Tam mükellef bir sermaye şirketinin tasfiyesiz olarak infisah etmek suretiyle bütün mal varlığını, alacaklarını ve borçlarını kayıtlı değerleri üzerinden mevcut veya yeni kurulacak iki veya daha fazla tam mükellef sermaye şirketine devretmesi ve karşılığında devreden sermaye şirketinin ortaklarına devralan sermaye şirketinin sermayesini temsil eden iştirak hisseleri verilmesi Kurumlar Vergisi Kanunu’nun uygulanmasında tam bölünme olarak tanımlanmıştır.

Kurumlar Vergisi Kanunu’nun 19’uncu maddesinin üçüncü fıkrasının (b) bendinde, tam mükellef bir sermaye şirketi veya sermaye şirketi niteliğindeki yabancı bir kurumun Türkiye’deki işyeri ya da daimi temsilcisinin bilançosunda yer alan taşınmazlar ile bilançoda yer alan ve en az iki tam yıl süreyle elde tutulan iştirak hisseleri ya da sahip oldukları üretim veya hizmet işletmelerinin bir veya birkaçının mevcut veya yeni kurulacak tam mükellef bir sermaye şirketine kayıtlı değerleri üzerinden ayni sermaye olarak konulması kısmi bölünme olarak kabul edilmiştir.

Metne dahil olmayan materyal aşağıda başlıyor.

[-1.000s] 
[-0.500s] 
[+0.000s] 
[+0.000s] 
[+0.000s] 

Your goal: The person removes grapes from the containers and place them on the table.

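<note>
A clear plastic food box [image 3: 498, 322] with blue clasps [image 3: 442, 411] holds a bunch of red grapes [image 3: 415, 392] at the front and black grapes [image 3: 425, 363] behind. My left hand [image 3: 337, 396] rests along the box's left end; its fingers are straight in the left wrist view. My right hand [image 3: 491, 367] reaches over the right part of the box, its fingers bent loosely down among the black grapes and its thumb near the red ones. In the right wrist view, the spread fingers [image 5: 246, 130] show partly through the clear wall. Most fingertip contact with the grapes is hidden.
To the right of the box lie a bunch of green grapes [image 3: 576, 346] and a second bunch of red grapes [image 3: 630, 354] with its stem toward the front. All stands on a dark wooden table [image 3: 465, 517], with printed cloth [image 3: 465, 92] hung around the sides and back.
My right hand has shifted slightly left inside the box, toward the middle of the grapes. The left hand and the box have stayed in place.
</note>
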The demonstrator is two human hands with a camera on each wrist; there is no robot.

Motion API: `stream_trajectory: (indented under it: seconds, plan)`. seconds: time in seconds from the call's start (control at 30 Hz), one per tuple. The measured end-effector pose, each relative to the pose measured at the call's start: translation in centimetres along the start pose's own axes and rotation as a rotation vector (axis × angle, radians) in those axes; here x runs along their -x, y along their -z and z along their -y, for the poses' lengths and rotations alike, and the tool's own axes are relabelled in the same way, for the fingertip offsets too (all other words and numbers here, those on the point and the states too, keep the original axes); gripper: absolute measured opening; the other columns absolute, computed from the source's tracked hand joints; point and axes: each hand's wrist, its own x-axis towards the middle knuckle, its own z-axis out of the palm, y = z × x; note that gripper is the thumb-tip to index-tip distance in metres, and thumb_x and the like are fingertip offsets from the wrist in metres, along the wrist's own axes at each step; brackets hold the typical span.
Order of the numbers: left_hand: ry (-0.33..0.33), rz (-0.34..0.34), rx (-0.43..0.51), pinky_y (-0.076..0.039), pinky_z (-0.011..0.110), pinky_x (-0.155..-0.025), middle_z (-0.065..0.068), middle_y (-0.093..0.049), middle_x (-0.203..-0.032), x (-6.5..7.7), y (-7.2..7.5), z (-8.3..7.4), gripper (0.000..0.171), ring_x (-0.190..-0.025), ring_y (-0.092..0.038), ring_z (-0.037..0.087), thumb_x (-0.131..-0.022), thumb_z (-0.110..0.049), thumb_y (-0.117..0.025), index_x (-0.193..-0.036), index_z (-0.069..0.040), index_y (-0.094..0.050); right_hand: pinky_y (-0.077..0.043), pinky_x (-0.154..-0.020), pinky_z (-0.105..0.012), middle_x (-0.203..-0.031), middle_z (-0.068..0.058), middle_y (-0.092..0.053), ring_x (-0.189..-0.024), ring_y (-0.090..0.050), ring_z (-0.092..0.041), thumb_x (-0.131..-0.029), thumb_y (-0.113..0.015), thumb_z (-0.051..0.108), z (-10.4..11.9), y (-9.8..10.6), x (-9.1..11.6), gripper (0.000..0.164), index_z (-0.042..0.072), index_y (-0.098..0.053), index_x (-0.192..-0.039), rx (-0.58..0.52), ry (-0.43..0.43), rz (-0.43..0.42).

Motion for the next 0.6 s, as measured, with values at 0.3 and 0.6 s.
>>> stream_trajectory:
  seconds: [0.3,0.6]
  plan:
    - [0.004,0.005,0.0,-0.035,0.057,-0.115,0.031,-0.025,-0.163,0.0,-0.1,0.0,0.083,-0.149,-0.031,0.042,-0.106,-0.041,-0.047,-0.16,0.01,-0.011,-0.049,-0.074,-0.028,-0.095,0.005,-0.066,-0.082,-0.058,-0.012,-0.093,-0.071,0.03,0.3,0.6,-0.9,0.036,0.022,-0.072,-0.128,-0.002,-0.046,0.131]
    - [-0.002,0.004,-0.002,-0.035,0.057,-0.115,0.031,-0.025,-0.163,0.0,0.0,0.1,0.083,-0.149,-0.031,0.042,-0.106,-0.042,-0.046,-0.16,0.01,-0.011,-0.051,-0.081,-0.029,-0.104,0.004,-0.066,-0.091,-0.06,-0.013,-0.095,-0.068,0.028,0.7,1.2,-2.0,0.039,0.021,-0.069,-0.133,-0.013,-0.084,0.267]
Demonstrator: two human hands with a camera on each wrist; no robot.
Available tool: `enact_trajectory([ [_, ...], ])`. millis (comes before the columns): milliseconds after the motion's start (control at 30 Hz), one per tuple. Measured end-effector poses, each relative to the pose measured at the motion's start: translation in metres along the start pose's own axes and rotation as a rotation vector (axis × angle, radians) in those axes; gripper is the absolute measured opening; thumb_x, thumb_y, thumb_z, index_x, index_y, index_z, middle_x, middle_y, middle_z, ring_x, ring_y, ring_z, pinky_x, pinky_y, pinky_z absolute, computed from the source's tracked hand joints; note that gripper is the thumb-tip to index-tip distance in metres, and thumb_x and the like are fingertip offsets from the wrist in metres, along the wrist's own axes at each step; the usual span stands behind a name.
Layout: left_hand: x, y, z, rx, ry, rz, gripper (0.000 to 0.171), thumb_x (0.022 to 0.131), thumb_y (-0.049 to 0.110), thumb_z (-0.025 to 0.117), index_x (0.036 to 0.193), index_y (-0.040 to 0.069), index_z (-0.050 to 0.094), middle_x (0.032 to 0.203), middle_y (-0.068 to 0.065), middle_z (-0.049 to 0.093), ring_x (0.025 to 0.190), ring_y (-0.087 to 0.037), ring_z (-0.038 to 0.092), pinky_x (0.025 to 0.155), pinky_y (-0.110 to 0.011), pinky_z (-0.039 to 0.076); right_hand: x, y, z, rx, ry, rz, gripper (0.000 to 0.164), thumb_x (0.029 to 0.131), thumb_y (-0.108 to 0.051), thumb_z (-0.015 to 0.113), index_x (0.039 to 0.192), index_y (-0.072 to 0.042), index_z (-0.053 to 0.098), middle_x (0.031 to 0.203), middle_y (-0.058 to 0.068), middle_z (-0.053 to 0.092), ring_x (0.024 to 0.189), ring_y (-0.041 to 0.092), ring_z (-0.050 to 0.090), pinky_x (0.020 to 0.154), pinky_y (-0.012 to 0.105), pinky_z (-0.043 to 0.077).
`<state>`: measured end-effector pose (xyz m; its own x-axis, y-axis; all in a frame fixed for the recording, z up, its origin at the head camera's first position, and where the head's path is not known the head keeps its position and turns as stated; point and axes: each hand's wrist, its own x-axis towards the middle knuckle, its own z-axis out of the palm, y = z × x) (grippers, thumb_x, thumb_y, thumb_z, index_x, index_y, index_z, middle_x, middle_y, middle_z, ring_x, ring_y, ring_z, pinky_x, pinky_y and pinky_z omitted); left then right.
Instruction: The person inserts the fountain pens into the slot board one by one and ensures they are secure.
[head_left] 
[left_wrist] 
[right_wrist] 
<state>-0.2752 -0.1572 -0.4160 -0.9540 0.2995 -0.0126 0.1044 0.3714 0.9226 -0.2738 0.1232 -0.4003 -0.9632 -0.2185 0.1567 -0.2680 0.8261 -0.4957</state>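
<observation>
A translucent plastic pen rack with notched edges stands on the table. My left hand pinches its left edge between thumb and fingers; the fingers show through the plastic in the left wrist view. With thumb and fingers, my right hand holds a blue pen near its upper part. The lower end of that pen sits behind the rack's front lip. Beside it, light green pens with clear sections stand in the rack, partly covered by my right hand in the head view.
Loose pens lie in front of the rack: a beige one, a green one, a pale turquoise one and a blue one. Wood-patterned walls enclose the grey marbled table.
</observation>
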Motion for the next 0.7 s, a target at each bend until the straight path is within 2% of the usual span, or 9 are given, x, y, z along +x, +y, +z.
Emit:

Kurumlar Vergisi Kanunu’nun 19 ve 20’nci maddeleri kapsamında gerçekleştirilen devir ve bölünme (kısmi bölünme dahil) hallerinde, devir olan veya bölünen şirketin ortaklarına verilen hisselerin iktisap tarihi olarak, bu yeni hisselerin verilmesine neden olan devir olan veya bölünen şirketin hisselerinin iktisap edildiği tarihin esas alınması gerekmektedir.

Kurumlar Vergisi Kanunu’nun 19’uncu maddesinin üçüncü fıkrasının (c) bendinde, tam mükellef bir sermaye şirketinin, diğer bir sermaye şirketinin hisselerini, bu şirketin yönetimini ve hisse çoğunluğunu elde edecek şekilde devralması ve karşılığında bu şirketin hisselerini devreden ortaklarına kendi şirketinin sermayesini temsil eden iştirak hisselerini vermesi, hisse değişimi olarak tanımlanmıştır.

3.1. Devir Halinde Vergilendirme ve Beyan

Kurumlar Vergisi Kanunu’nun 19’uncu maddesine uygun olarak yapılacak devirlerde, aşağıdaki açıklamalar çerçevesinde münfesih kurumun sadece devir tarihine kadar elde ettiği kazançlar vergilendirilecek, birleşmeden doğan karlar ise hesaplanmayacak ve vergilendirilmeyecektir.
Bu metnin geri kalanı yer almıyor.